I've said before Apple can go the "Infinity Cache" route (which is what AMD is using) as long as the workloads are designed to take advantage of it.
lol, even those AMD GPU with infinity cache still using GDDR6. Still not enough for HBM2 level. At this point, I'm gonna ignore this thread as nobody didn't prove anything instead of breaking the physics.
 
  • Haha
Reactions: Serban55
lol, even those AMD GPU with infinity cache still using GDDR6. Still not enough for HBM2 level. At this point, I'm gonna ignore this thread as nobody didn't prove anything instead of breaking the physics.
Well it stands to reason it must work well enough since the workstation cards using RDNA2 don't have HBM (the CDNA cards do use HBM, and don't have IC either).

Again, TBDR GPUs don't care nearly as much about memory bandwidth, I've not seen anyone post anything that shows the M1 actually needs more GPU bandwidth with its current 8 GPU config. I do agree that more GPU cores will need more bandwidth (proportionate to core count) to keep up, but I am not sure Apple is going to be anywhere near needing at TB/s of it.
 
It is relevant. You still need a memory for both GPU and CPU. Apple is using LPDDR for both of them through unified memory but for higher end GPU still requires much faster memory such as HBM2. What you are saying is use LPDDR5 for GPU. Are there any high end GPU using LPDDR5 as a VRAM?

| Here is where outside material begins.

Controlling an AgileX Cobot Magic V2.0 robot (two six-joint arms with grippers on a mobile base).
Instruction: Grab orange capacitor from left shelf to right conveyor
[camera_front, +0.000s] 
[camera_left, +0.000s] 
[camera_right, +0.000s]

You are completely missing the forest for the trees. Two big issues.

1. both CPU and GPU will not necessarily ask for the same stuff at different times.
2. It isn't "faster" ; it is higher bandwidth.

HBM largely gets it high bandwidth by having a wide bus. Apple can implement a wide bus using LPDDR4X. They need to put more memory controllers on the die but

HBM2e bus width 1024

32 x 16 bit = 512 bits

which still haven't accounted for clock speed or parallelism for multiple data streams. Apple's semi custom LPDDR4X RAM stacks probably have a 4 x16bit ( 64bit) wide concurrent data path instead of generic LPDDR4 RAM (with multiple dies with shared bandwidth to "banks' inside of the RAM package). What apple is doing is more HBM like than generic standard LPDDR4.


And if Apple didn't add a relatively larger cache to backstop the gap then yeah they would e in bigger trouble.
[ another missing factor is that the GPU and CPU run so hot in the MBP 16" enclsoure that the GPU is downclocked quite a bit. It is primarily just getting traction because it is "wide" in compute also. ]


I am skeptical that Apple is going to cover the Build to Order (BT0) GPU HBM2 models without throwing more than one die at the problem ( more doable with 8 custom RAM packages than with just 4. They'll need a high multiple of their custom packages but 1-2 HBM ones. Would need at least a multiple greater than 2 , if not 4 . If they did 1-to-1 ratio then yeah they'd probably "loose". )


Do you really think LPDDR5 can replace HBM2? I think not. Even Nvidia's Grace CPU with A100 uses both LPDDR5 and HBM2 and then link them with NVlink.

the MBP 16" doesn't cover that space. So there is little reason to think Apple is trying to cover that.
The top 20% of performance in GPU space I don't think Apple is going to cover. 90% of their entire Mac product line doesn't cover that space. The laptops certainly do not .

For the next year or so, I think Apple will keep 3rd party GPUs sidelined so that app developers fully optimize for the Apple GPU. There are several features in Apple GPU's Metal API around some of these bandwdith issues. If folks very heavily use those that too will take some bandwidth drop pressures off the table.

But over the long term..... Apple probably does need to figure out how to either let some 3rd party GPU players back into the Mac ecosystem or they'll need to separate Unified Memory from Homogenous Memory. However, on laptops with higher Performance/Watt pressures it probably will remain essentially the same thing.

So far, nobody ever used LPDDR5 to replace both GDDR6 and HBM2 for high end and workstation GPU.

Is Apple going to make a very high end workstation with Apple Silicon ? That is an assumption.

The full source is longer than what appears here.